4

I'm able to analyze audio data using the AudioContext API in JavaScript and draw the waveform to a canvas.

The question is, after loading the audio data, I have about a 1024-long Uint8Array data points representing the wavelength (per frame), how do I guess what sounds this is making (from a choice of the phonetics mentioned here, namely:

lisa A

Closed mouth for the “P”, “B”, and “M” sounds. This is almost identical to the Ⓧ shape, but there is ever-so-slight pressure between the lips.

lisa B

Slightly open mouth with clenched teeth. This mouth shape is used for most consonants (“K”, “S”, “T”, etc.). It’s also used for some vowels such as the “EE” sound in bee.

lisa C

Open mouth. This mouth shape is used for vowels like “EH” as in men and “AE” as in bat. It’s also used for some consonants, depending on context.

This shape is also used as an in-between when animating from Ⓐ or Ⓑ to Ⓓ. So make sure the animations ⒶⒸⒹ and ⒷⒸⒹ look smooth!

lisa D

Wide open mouth. This mouth shapes is used for vowels like “AA” as in father.

lisa E

Slightly rounded mouth. This mouth shape is used for vowels like “AO” as in off and “ER” as in bird.

This shape is also used as an in-between when animating from Ⓒ or Ⓓ to Ⓕ. Make sure the mouth isn’t wider open than for Ⓒ. Both ⒸⒺⒻ and ⒹⒺⒻ should result in smooth animation.

lisa F

Puckered lips. This mouth shape is used for “UW” as in you, “OW” as in show, and “W” as in way.

lisa G

Upper teeth touching the lower lip for “F” as in for and “V” as in very.

This extended mouth shape is optional. If your art style is detailed enough, it greatly improves the overall look of the animation. If you decide not to use it, you can specify so using the extendedShapes option.

lisa H

This shape is used for long “L” sounds, with the tongue raised behind the upper teeth. The mouth should be at least far open as in Ⓒ, but not quite as far as in Ⓓ.
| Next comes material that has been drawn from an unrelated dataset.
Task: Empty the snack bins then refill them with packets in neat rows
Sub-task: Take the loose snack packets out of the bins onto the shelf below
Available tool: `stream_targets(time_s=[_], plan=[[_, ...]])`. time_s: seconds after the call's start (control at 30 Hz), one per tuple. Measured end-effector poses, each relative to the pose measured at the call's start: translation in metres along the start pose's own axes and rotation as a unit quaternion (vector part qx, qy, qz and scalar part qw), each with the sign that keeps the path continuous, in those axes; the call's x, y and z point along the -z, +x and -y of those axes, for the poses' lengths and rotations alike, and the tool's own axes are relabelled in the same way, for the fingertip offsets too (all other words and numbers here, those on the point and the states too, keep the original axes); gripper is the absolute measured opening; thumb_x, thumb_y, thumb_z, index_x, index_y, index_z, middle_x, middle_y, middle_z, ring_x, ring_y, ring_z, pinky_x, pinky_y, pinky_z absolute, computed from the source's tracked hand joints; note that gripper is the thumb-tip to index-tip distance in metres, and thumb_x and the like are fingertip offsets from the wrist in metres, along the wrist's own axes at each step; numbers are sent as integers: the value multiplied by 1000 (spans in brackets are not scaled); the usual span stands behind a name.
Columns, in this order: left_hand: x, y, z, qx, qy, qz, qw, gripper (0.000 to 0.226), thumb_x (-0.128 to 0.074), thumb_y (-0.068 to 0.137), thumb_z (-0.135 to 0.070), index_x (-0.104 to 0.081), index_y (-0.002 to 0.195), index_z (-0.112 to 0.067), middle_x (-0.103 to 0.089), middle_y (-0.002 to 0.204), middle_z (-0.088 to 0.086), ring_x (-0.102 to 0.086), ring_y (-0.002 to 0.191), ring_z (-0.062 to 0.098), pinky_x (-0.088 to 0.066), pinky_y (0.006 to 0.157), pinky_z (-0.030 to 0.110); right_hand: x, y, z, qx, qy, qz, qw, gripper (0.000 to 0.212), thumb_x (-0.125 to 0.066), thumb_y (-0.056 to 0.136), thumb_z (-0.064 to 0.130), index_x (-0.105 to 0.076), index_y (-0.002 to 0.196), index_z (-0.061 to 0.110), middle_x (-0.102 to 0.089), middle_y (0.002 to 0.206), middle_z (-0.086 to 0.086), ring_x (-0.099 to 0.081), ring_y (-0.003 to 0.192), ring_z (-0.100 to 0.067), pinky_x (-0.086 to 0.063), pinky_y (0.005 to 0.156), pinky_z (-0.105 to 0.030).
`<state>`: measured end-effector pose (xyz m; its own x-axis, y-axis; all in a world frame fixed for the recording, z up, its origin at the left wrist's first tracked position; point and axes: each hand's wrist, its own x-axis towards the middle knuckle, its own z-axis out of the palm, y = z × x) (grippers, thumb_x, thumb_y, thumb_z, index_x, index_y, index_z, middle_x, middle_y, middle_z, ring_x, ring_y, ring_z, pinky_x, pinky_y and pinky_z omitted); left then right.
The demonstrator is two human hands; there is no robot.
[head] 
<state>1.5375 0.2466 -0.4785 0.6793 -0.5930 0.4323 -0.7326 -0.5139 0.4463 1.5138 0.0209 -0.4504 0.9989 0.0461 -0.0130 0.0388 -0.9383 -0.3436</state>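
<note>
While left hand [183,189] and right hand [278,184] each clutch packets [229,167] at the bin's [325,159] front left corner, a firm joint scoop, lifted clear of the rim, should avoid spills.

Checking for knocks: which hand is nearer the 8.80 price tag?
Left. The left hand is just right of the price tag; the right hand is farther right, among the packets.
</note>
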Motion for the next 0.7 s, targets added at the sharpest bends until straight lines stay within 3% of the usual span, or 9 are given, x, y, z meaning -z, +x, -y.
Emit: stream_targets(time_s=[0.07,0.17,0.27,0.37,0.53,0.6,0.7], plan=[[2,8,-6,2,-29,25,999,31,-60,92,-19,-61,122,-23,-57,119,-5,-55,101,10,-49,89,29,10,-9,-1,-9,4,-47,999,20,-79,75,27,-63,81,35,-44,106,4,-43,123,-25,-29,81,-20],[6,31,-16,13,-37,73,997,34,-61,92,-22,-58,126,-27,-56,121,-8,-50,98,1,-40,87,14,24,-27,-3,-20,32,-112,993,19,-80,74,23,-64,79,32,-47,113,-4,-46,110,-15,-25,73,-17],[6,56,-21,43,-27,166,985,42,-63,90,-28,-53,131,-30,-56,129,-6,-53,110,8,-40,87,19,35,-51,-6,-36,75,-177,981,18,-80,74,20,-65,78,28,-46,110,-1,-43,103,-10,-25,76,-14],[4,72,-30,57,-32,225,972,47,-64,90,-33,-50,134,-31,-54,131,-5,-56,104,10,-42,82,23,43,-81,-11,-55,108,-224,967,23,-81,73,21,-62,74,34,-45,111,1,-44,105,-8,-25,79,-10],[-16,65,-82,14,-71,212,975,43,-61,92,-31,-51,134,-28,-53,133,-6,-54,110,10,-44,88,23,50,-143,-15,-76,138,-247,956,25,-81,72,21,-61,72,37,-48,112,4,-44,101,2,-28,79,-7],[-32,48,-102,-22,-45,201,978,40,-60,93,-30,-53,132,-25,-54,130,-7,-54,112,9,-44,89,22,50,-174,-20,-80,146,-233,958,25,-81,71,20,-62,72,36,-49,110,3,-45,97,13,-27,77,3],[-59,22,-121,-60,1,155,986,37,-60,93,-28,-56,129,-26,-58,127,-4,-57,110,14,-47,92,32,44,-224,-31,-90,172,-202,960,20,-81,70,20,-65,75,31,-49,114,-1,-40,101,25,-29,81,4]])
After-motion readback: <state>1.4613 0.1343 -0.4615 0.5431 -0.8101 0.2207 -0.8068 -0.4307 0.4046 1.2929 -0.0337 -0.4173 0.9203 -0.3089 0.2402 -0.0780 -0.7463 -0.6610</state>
This extended mouth shape is optional. Depending on your art style and the angle of the head, the tongue may not be visible at all. In this case, there is no point in drawing this extra shape. If you decide not to use it, you can specify so using the extendedShapes option.

lisa X

Idle position. This mouth shape is used for pauses in speech. This should be the same mouth drawing you use when your character is walking around without talking. It is almost identical to Ⓐ, but with slightly less pressure between the lips: For Ⓧ, the lips should be closed but relaxed.

This extended mouth shape is optional. Whether there should be any visible difference between the rest position Ⓧ and the closed talking mouth Ⓐ depends on your art style and personal taste. If you decide not to use it, you can specify so using the extendedShapes option.

)?

I know there are many machine learning options like Meyda and Tensorflow and other machine learning methodss, but I want an algorithm to detech the above phonetics in real time. It doesn't have to be 100% accurate, just slightly better than randomly picking certain values for the mouths... At this point, anything better than random would be fine.

I'm aware audio recognition can be done with PocketSphinx.js, and this is used in rhubarb lipsink for its calculations, but all I'm looking for is a very simple algorithm, given a 1024 data-array of a wavelength per frame, of how to get the phonetics, again, it doesn't have to be 100% accurate, but it has to be realtime, and better than random.

Basically, the problem with pocketsphinx is that it's purpose is to get speech-to-word recognition, so it has a lot of extra code meant to translate the sounds to the exact words it has compiled in the dictionaries, but I don't need that I only need to extract the sounds themselves, without converting them to some dictionary, so theoretically there shouldn't be as much overheard.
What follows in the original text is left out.